Nothing below is to be printed except the lines between the line holding "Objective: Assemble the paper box" and the line holding "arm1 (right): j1", inclusive, each exactly as it appears.

### Stored items

>>>>

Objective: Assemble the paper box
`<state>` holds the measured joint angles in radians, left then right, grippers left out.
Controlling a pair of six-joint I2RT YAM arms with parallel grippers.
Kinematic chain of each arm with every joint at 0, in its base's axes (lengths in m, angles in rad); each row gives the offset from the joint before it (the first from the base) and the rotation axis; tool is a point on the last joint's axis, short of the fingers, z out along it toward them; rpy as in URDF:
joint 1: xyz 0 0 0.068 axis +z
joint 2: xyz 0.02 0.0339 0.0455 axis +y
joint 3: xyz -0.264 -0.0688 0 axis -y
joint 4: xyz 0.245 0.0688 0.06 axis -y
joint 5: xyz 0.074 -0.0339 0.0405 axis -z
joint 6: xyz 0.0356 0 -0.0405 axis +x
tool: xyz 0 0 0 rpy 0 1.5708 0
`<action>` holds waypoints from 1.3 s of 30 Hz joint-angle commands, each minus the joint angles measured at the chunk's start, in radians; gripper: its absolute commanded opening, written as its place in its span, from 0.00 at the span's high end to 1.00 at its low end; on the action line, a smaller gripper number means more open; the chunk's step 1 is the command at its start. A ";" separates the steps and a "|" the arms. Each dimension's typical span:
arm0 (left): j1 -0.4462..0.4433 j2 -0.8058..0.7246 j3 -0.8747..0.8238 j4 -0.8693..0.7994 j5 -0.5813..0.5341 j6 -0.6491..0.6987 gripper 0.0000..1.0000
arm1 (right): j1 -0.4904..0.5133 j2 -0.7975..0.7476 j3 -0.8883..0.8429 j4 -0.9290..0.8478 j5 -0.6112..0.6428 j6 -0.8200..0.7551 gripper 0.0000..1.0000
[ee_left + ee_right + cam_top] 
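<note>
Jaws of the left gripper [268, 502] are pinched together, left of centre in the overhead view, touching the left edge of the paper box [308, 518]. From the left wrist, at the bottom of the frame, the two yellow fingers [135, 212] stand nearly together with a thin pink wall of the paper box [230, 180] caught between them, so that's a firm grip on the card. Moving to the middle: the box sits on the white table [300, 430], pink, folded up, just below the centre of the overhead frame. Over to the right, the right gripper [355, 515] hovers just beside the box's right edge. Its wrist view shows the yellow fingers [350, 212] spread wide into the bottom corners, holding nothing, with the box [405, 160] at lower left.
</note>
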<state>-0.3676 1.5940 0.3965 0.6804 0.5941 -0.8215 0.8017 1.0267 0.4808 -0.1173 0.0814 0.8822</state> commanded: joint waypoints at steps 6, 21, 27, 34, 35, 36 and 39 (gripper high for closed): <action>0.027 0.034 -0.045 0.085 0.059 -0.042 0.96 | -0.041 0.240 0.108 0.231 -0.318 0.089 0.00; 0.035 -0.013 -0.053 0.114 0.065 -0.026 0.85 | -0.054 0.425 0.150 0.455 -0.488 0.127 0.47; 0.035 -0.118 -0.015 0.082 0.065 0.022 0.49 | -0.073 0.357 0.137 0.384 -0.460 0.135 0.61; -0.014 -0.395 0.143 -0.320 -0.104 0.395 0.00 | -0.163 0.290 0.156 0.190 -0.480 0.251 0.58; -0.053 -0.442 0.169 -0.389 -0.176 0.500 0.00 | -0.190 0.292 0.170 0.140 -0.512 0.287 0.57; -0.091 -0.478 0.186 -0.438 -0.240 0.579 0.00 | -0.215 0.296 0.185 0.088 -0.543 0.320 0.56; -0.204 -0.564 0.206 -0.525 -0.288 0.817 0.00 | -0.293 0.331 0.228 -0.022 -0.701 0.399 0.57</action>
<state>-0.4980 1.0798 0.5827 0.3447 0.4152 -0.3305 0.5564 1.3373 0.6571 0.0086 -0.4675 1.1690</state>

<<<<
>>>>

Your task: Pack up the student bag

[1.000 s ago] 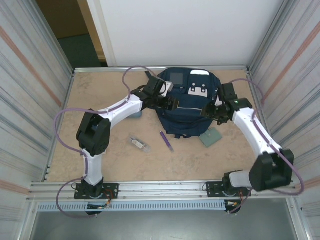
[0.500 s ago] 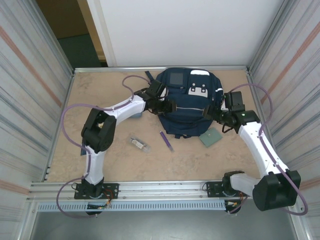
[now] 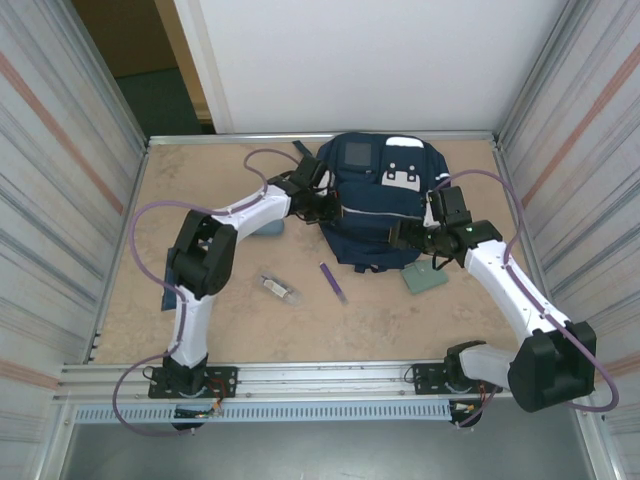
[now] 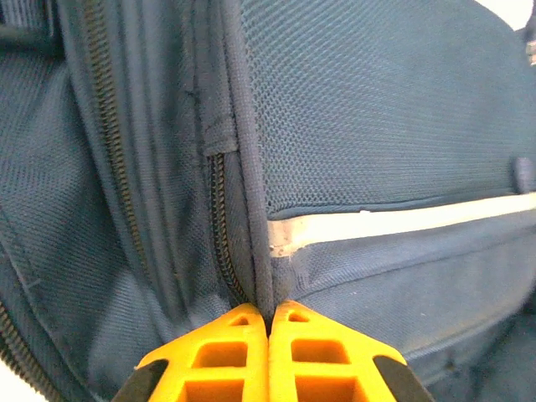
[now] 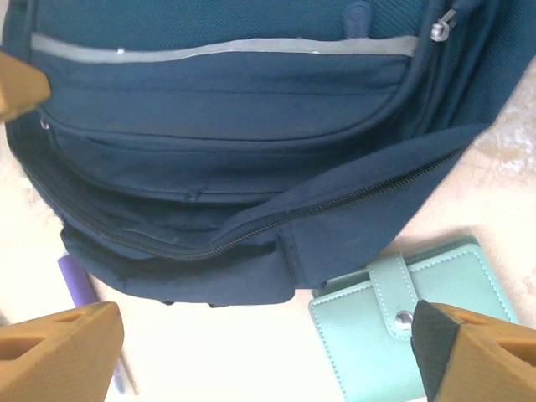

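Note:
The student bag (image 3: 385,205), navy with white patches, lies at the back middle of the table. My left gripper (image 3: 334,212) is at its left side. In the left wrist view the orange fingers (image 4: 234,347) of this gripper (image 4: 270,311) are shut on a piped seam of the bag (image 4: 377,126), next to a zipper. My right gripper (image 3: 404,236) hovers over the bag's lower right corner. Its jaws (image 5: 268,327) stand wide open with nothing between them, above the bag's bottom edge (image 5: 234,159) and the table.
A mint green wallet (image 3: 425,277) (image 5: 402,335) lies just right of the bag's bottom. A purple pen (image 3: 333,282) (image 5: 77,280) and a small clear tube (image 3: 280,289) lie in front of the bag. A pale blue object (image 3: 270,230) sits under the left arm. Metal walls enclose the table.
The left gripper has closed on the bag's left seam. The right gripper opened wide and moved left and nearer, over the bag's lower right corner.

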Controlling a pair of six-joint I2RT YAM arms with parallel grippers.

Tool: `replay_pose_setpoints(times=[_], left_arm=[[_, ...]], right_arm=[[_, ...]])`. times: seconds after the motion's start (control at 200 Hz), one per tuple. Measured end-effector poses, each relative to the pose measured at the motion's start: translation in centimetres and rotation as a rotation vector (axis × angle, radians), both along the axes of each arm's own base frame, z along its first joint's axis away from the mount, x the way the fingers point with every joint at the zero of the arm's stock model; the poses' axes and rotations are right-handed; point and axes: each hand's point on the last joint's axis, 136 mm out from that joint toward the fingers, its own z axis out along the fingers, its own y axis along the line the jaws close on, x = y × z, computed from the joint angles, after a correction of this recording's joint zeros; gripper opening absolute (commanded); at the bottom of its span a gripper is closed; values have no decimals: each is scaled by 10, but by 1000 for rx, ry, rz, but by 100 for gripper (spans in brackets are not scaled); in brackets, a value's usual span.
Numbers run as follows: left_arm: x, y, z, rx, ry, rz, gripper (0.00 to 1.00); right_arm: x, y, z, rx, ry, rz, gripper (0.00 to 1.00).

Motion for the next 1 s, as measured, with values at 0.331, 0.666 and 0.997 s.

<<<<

### EXERCISE OUTPUT
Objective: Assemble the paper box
`<state>` holds the measured joint angles in radians, left then right, grippers left out.
Controlling a pair of six-joint I2RT YAM arms with parallel grippers.
Kinematic chain of each arm with every joint at 0, in its base's axes (lengths in m, angles in rad); each row gives the offset from the joint before it (the first from the base) and the rotation axis; tool is a point on the last joint's axis, short of the fingers, z out along it toward them; rpy as in URDF:
joint 1: xyz 0 0 0.068 axis +z
joint 2: xyz 0.02 0.0339 0.0455 axis +y
joint 3: xyz -0.264 -0.0688 0 axis -y
joint 4: xyz 0.245 0.0688 0.06 axis -y
joint 5: xyz 0.074 -0.0339 0.0405 axis -z
joint 6: xyz 0.0356 0 -0.0405 axis +x
tool: xyz 0 0 0 rpy 0 1.5708 0
`<action>` holds waypoints from 1.3 s of 30 Hz joint-angle commands, each minus the joint angles measured at the chunk's start, in radians; gripper: its absolute commanded opening, written as its place in its span, from 0.00 at the span's high end to 1.00 at its low end; on the action line, a smaller gripper number means more open; the chunk's step 1 is the command at its start. A ";" separates the steps and a "|" the arms. Each dimension's typical span:
arm0 (left): j1 -0.4462..0.4433 j2 -0.8058..0.7246 j3 -0.8747..0.8238 j4 -0.8693..0.7994 j5 -0.5813..0.5341 j6 -0.6491..0.6987 gripper 0.0000..1.0000
arm1 (right): j1 -0.4904..0.5133 j2 -0.7975..0.7476 j3 -0.8883..0.8429 j4 -0.9290..0.8478 j5 -0.6112..0.6428 j6 -0.8200..0.7551 gripper 0.0000..1.0000

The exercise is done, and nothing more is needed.